■ Aim of the task
Using the listing below, extract each line that has the word "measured" in it.
Given data START
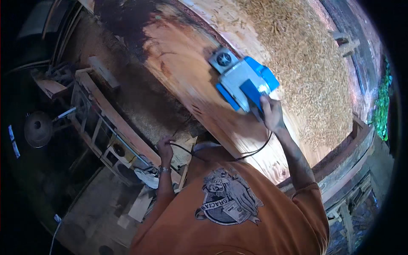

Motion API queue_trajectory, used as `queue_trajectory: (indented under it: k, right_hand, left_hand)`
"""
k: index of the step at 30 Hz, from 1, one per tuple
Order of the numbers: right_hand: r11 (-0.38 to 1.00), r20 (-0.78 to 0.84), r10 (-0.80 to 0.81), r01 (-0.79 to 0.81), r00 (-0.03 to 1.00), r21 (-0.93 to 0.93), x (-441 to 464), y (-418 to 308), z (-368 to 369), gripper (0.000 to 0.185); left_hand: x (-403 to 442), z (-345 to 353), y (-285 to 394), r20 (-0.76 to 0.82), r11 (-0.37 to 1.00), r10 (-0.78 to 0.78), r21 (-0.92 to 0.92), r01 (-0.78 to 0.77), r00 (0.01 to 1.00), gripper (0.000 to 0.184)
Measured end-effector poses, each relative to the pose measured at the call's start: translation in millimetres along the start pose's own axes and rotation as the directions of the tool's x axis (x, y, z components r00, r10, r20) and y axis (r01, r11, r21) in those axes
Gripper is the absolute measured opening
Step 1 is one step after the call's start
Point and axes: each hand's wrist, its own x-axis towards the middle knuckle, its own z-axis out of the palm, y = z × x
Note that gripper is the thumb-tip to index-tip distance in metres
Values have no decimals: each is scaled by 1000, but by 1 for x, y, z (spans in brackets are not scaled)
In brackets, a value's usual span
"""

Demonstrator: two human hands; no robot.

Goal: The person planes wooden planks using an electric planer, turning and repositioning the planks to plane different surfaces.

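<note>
My right hand (272,114) is closed around the handle of a blue and grey power planer (240,78), which rests on a wide wooden slab (212,102). A black power cord (257,151) runs from the tool's rear past my waist towards the left. My left hand (165,146) has its fingers closed on that cord, beside the slab's near edge. The slab's surface is light and smooth near the tool and dark and rough at its upper left end.
Wood shavings (297,59) lie thickly beyond the tool. A wooden frame (119,119) stands at the left, with a round metal disc (38,127) further out. A beam (348,157) borders the right. Offcuts (140,204) lie at the lower left.
</note>
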Motion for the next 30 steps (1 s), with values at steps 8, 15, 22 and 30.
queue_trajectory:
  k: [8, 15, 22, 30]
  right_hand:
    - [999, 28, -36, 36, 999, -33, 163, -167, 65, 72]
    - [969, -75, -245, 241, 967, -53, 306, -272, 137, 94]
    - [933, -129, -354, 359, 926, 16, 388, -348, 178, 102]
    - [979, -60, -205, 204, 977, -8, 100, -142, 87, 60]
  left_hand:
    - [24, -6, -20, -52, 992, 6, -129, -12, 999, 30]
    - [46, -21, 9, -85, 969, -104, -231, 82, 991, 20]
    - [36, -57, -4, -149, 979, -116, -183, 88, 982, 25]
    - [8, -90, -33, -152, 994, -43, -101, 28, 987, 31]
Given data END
■ Solution
Measured end-effector poses, each relative to the pose measured at the call's start: translation in millimetres along the start pose's own axes and rotation as the directions of the tool's x axis (x, y, z components r00, r10, r20) and y axis (r01, r11, r21) in those axes
Gripper is the absolute measured opening

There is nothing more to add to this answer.